Education, Careers & Professional News
E-learning: The New Curl At Education Front
A student in remote Orissa village taking his MBA exams from a Mumbai University using broadband network; American students taking maths lessons from teachers sitting in New Delhi or people from across the globe doing a crash course on disaster management from Honolulu University.
The power of information technology is using learning tools to make learning happen anywhere and any time.
Called e-learning, it uses multimedia and the internet to enable learning process. While the West, especially the European Union has embarked on e-learning bandwagon to realise the dream of making Europe a knowledge based economy by 2010, in countries like India, it is only the private initiatives which have started though the concept is catching on, say experts.
E-learning is an established concept in the west. But in India, while decision makers are convinced of its benefits, there is no single experience yet to say it is successful, says Nicholas George, Sr Vice President, NIIT.

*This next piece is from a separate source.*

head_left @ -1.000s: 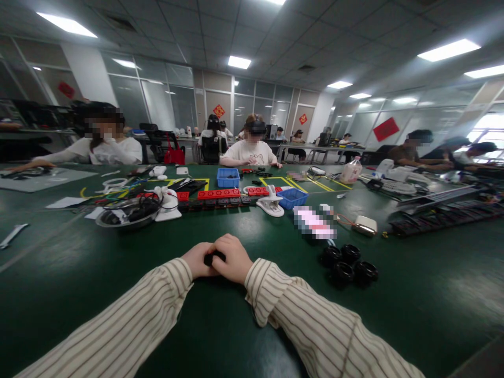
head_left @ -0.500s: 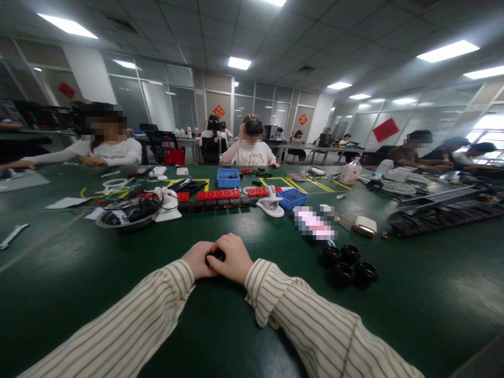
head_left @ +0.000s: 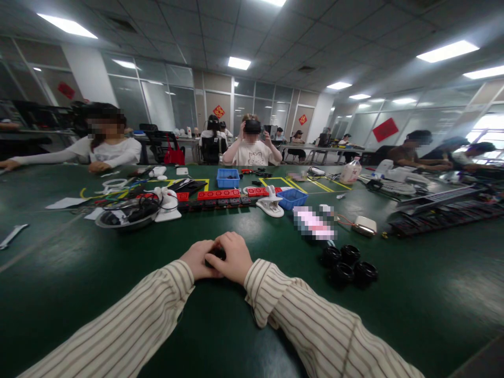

However, he says private inititatives - both at university level and in corportate world have started which are showing good results.
But one thing is for sure, e-learning is bound to happen. There is no other way to succeed in making ours a knowledge based society. The infrastructure needs to be developed at the grass roots level and things will then get going, says George.
A big challenge in e-learning is the low retention rate. While in the West the drop out rate is above 70 per cent even today, compared to 20 per cent in physical learning, in countries like India, it is likely to be above 85 per cent, he says citing language skills and financial constraint as the main reason for high drop-out rate.